= Beginning of Section =
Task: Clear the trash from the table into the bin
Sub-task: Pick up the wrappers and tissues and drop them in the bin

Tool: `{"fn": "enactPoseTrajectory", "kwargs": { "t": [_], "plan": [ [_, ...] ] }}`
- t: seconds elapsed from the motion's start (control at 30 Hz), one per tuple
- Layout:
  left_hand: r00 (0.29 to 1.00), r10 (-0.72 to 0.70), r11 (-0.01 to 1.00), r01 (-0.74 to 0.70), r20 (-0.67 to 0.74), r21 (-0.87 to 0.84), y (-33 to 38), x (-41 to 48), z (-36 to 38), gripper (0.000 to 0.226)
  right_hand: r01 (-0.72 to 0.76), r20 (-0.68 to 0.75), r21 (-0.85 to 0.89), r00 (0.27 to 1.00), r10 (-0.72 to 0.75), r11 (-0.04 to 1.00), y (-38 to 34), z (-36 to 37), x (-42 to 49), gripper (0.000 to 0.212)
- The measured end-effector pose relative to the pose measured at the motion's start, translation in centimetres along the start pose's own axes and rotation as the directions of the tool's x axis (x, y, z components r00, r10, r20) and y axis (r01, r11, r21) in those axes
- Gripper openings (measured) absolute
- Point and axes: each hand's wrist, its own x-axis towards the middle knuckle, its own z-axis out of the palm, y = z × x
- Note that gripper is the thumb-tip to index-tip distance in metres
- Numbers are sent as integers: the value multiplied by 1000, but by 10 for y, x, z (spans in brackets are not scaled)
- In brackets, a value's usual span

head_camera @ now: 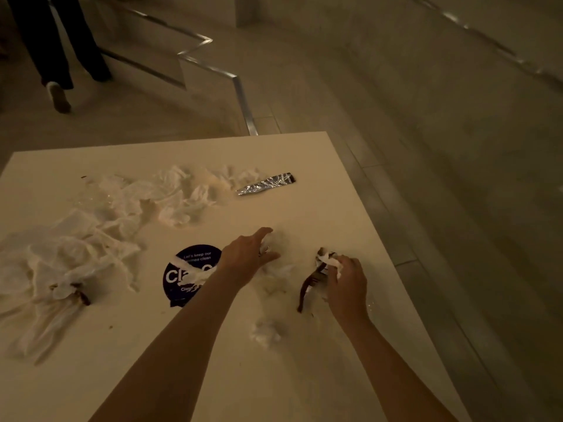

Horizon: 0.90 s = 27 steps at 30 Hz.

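Note:
Trash lies scattered on a white table (304,166). My right hand (347,281) is closed around a crumpled white tissue and a dark brown wrapper (313,278) near the table's right edge. My left hand (246,254) reaches over a crumpled white tissue (274,242), fingers spread around it and touching it. A small tissue wad (265,332) sits between my forearms. Several crumpled tissues (170,193) spread across the back, and a larger pile (67,257) with brown bits lies at the left. A silver foil wrapper (266,184) rests at the back right. No bin is in view.
A round dark blue sticker (182,269) with white lettering is on the table under a tissue strip. Beyond the table lie a tiled floor and metal-edged steps (240,95). A person's legs in dark trousers (58,50) stand at the far left.

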Motion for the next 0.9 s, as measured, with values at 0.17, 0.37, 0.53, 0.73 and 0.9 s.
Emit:
{"fn": "enactPoseTrajectory", "kwargs": {
  "t": [0.17, 0.37, 0.53, 0.73, 0.9],
  "plan": [
    [997, 1, 1000, 1, -77, 28, 4, 4, 12, 27, 57, 48, 72, 997, -60, 996, 5, 5, -6, 30],
    [996, -29, 999, 26, -79, -43, 5, -3, 6, 35, 69, 100, -82, 993, -60, 994, 0, 11, -5, 24],
    [995, -12, 996, 4, -98, -87, 2, -12, -6, 46, 97, 188, -75, 979, -81, 992, -15, 12, -4, 23],
    [992, -7, 996, -4, -128, -88, 1, -35, -30, 36, 199, 200, -88, 963, -179, 976, -43, 14, -18, 24],
    [988, -11, 997, -1, -154, -78, -2, -64, -51, 31, 222, 207, -136, 959, -192, 965, -62, 10, -41, 24]
  ]
}}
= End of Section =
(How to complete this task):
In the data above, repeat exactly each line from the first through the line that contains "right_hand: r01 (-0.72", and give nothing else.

(Exercise output):
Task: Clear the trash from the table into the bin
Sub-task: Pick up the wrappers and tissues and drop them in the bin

Tool: `{"fn": "enactPoseTrajectory", "kwargs": { "t": [_], "plan": [ [_, ...] ] }}`
- t: seconds elapsed from the motion's start (control at 30 Hz), one per tuple
- Layout:
  left_hand: r00 (0.29 to 1.00), r10 (-0.72 to 0.70), r11 (-0.01 to 1.00), r01 (-0.74 to 0.70), r20 (-0.67 to 0.74), r21 (-0.87 to 0.84), y (-33 to 38), x (-41 to 48), z (-36 to 38), gripper (0.000 to 0.226)
  right_hand: r01 (-0.72 to 0.76), r20 (-0.68 to 0.75), r21 (-0.85 to 0.89), r00 (0.27 to 1.00), r10 (-0.72 to 0.75), r11 (-0.04 to 1.00), y (-38 to 34), z (-36 to 37), x (-42 to 49), gripper (0.000 to 0.212)

Nothing remains to be done in this exercise.